Auch die Berliner Akademie der Künste teilte mit, daß Flimm kein Mitglied gewesen sein. Flimm soll vielmehr im Juli 1990 von der Akademie der Künste der ehemaligen DDR zu ihrem Mitglied gewählt worden. „Sie nahmen die Wahl an — keine Berührungsängste vor Künstlern, die bereits unter dem SED-Regime einen Sitz in der Akademie hatten“, schrieb jetzt Präsidialsekretär Loer an den Hamburger Theatermann. Flimm habe sich auch der „Erneuerungswahl“ der Ostberliner Akademie am 9. Dezember 1991 gestellt und sei bestätigt worden. Am 13. Dezember 1991 ist er dann aus der Ostakademie „wegen Hermann Kant“ ausgetreten.

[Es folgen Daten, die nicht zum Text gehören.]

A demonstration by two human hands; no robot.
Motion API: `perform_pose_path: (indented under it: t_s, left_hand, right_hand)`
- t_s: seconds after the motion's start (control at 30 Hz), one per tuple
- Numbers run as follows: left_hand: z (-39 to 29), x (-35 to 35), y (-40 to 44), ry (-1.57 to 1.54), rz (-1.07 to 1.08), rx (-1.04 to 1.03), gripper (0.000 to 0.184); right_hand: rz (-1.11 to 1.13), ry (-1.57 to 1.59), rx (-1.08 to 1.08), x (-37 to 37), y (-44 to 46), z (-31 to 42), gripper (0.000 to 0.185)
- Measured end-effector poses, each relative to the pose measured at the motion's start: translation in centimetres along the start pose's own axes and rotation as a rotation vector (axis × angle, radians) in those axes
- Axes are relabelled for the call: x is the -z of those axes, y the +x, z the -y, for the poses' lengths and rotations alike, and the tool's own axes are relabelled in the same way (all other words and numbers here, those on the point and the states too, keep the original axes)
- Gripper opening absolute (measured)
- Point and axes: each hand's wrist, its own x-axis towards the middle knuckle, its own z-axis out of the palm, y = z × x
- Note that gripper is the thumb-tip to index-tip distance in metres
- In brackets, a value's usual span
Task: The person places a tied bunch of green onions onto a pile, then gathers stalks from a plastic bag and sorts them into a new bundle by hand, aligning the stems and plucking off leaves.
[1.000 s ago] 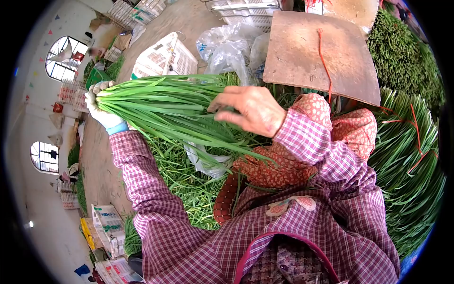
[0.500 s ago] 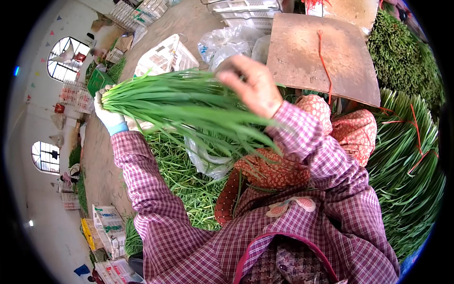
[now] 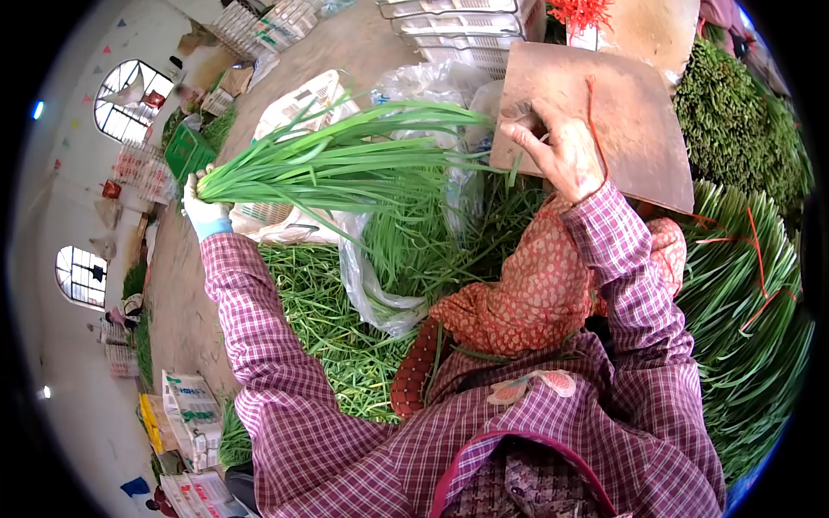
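Observation:
My left hand [image 3: 204,207], in a pale glove, is closed round the base of a bunch of long green leaves [image 3: 345,160]. The leaves spread to the right, over a plastic bag and a white crate. My right hand [image 3: 557,147] is bare and sits beyond the leaf tips, in front of a brown board [image 3: 635,112]. Its thumb and forefinger are curved with a gap between them, and nothing shows in it. A red tie [image 3: 592,112] lies on the board beside this hand.
Loose green leaves [image 3: 337,319] cover the ground below, around a clear plastic bag [image 3: 352,276]. Tied green bundles [image 3: 743,285] lie at the right. A white crate [image 3: 332,91] stands behind the bunch, with stacked crates [image 3: 458,26] farther back and a green crate [image 3: 187,151] at the left.
My right hand has moved right, away from the leaves and over the board. The bunch has swung up and fanned out, still in my left hand. The view has shifted slightly.

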Motion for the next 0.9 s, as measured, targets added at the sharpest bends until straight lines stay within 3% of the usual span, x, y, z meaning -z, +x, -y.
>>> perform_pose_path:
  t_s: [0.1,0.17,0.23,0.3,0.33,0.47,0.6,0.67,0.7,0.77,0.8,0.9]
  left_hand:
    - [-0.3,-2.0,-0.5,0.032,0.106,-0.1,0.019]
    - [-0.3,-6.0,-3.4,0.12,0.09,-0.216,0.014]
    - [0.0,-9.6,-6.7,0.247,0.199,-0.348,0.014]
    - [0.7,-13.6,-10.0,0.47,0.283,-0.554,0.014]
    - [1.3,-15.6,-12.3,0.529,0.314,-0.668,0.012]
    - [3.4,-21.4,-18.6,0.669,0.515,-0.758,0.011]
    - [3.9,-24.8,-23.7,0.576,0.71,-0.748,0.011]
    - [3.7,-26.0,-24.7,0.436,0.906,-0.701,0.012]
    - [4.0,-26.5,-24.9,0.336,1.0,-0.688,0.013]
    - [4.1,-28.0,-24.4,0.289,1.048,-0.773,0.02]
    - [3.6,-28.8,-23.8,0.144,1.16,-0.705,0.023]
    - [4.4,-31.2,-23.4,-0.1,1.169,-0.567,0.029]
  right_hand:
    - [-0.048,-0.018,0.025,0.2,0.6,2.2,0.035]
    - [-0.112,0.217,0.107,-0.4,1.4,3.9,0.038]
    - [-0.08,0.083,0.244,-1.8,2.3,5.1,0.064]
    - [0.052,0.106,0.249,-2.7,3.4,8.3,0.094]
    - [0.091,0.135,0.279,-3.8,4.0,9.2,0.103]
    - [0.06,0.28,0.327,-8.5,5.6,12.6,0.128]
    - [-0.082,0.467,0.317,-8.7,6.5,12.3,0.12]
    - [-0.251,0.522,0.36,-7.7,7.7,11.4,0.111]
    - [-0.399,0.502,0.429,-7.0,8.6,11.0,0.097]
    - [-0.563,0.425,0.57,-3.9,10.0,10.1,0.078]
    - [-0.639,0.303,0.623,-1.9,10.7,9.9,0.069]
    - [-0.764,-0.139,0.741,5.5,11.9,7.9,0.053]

Die Straßburger Oper will die seit zwanzig Jahren währende Kooperation mit dem Badischen Staatstheater Karlsruhe auf Eis legen. Der neue Intendant Laurent Spielmann will die zur „Gewohnheit“ gewordene Zusammenarbeit, die durchaus finanzielle Vorteile bringe, auf ihren künstlerischen Wert hin überprüfen. Für den kommenden Spielplan wurde kein Austausch geplant. Spielmanns künstlerisches Konzept für die Straßburger Oper divergiert vom behäbigeren Karlsruher Modell: Ereignisoper statt Konsumtheater, überwiegend aus Premieren und wenigen Wiederholungen bestehend. In Karlsruhe bleiben die Stücke über mehrere Spielzeiten im Repertoire. Die Wiederholungsaufführungen büßten auf Dauer an Qualität ein, meinte Spielmann. Ein struktureller Unterschied: In Frankreich werden die Sänger nur für eine Produktion engagiert, in Deutschland haben sie Festengagements und werden häufig in verschiedenen Rollen eingesetzt. Spielmanns Ereignisoper ist kostspielig: Die Vorstellungen der Rheinoper sind aufgrund der sehr viel höhereren Eintrittspreise nur mäßig besucht.